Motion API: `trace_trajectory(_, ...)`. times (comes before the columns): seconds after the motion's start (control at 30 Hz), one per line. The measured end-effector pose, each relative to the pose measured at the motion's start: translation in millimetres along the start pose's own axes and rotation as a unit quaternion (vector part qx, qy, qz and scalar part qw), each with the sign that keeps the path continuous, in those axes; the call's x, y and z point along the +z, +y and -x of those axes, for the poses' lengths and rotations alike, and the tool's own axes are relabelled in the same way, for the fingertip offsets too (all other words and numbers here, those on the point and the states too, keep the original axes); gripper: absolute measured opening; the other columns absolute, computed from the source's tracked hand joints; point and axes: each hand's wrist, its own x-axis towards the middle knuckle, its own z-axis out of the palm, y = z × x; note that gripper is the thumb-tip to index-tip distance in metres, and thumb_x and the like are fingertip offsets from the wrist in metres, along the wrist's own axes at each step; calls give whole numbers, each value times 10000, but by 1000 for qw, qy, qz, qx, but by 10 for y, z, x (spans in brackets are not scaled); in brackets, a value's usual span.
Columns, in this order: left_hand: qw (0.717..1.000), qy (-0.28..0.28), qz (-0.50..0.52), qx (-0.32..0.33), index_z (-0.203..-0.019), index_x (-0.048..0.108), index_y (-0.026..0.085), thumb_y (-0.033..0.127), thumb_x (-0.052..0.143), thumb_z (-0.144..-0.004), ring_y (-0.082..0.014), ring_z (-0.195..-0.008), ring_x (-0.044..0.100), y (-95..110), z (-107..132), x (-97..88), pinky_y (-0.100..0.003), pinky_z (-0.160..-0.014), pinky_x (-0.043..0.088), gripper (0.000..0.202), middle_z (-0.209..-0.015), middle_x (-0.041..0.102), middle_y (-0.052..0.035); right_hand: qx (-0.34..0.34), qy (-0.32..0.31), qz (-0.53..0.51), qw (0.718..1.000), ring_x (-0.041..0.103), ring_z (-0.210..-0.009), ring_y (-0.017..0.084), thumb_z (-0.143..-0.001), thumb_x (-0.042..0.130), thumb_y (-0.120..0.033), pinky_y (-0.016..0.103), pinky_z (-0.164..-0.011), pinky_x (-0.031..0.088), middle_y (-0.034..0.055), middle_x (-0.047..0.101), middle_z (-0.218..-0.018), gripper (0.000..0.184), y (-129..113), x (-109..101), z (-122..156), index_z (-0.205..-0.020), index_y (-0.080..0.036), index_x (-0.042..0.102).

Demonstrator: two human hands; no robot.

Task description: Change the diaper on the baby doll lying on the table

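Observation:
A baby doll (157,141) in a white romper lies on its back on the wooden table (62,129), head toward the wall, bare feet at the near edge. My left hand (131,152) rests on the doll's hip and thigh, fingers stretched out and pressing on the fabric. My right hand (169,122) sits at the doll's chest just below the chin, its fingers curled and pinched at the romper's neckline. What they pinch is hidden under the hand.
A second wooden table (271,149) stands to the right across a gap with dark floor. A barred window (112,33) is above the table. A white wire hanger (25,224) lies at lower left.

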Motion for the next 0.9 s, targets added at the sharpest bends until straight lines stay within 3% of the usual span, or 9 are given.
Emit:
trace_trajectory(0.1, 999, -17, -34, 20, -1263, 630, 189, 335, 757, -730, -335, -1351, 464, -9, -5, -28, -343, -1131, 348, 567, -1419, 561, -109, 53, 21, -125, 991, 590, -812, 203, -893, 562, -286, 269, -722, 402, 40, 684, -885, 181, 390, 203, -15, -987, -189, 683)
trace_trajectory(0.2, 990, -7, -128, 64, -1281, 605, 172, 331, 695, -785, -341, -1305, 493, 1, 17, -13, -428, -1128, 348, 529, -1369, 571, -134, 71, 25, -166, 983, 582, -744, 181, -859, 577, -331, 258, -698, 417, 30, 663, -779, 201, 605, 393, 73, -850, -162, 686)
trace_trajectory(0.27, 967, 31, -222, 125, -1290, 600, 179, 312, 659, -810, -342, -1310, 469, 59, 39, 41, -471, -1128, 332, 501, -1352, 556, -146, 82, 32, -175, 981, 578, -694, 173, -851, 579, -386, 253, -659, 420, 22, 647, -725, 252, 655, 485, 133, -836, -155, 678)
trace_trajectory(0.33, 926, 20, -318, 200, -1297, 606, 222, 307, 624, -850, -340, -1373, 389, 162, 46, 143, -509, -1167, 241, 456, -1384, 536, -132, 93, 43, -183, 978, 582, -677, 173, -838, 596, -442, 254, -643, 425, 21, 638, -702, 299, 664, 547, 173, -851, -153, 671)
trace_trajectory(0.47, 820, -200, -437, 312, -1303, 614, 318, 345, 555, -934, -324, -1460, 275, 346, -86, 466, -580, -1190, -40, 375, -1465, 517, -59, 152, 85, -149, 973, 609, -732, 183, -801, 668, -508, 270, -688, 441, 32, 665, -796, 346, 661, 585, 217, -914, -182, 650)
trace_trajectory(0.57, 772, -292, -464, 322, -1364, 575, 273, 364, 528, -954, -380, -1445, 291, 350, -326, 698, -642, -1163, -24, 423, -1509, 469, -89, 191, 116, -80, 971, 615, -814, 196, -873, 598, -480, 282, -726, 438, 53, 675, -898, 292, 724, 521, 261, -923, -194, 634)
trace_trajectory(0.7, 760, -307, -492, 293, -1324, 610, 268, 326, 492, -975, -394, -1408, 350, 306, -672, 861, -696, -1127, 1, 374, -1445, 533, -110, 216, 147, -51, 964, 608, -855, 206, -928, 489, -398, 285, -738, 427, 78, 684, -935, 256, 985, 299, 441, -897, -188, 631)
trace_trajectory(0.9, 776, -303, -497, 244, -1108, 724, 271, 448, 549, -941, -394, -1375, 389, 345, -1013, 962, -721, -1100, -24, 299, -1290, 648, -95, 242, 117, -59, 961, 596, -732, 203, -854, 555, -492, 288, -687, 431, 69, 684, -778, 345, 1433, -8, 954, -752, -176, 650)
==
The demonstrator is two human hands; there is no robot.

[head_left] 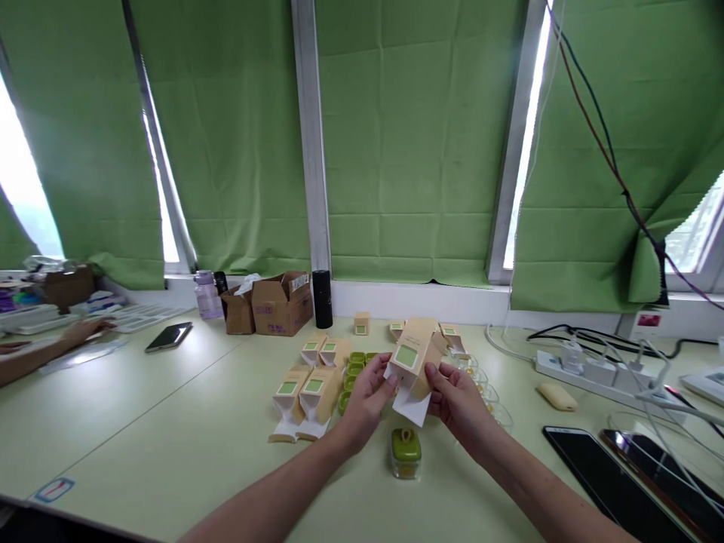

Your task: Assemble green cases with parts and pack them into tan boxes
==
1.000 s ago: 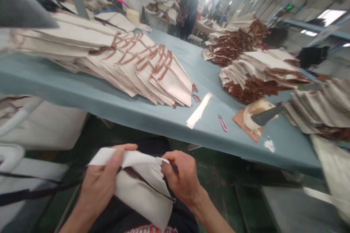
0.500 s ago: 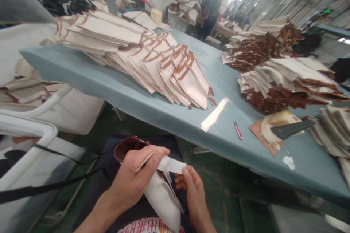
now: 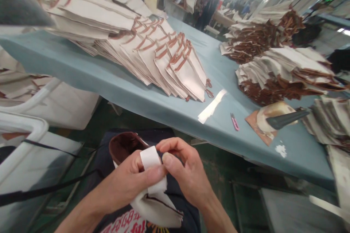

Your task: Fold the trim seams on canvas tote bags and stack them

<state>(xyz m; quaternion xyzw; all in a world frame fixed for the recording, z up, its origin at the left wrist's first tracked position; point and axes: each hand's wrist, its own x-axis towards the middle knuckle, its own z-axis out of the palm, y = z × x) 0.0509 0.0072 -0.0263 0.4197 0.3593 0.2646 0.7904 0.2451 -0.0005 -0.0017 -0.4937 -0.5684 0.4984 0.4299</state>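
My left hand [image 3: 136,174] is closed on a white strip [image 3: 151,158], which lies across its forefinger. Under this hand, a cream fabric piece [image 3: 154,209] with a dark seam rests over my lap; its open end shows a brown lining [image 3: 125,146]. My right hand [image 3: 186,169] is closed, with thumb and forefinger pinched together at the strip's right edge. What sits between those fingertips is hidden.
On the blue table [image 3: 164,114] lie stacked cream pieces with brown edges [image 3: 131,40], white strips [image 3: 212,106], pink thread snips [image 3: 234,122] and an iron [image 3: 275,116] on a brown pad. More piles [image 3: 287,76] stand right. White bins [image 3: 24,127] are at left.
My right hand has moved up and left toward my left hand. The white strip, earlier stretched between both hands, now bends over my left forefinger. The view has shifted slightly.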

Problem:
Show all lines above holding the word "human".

Solved exercise:
Demonstrator: two human hands; no robot.
The demonstrator is two human hands; there is no robot.

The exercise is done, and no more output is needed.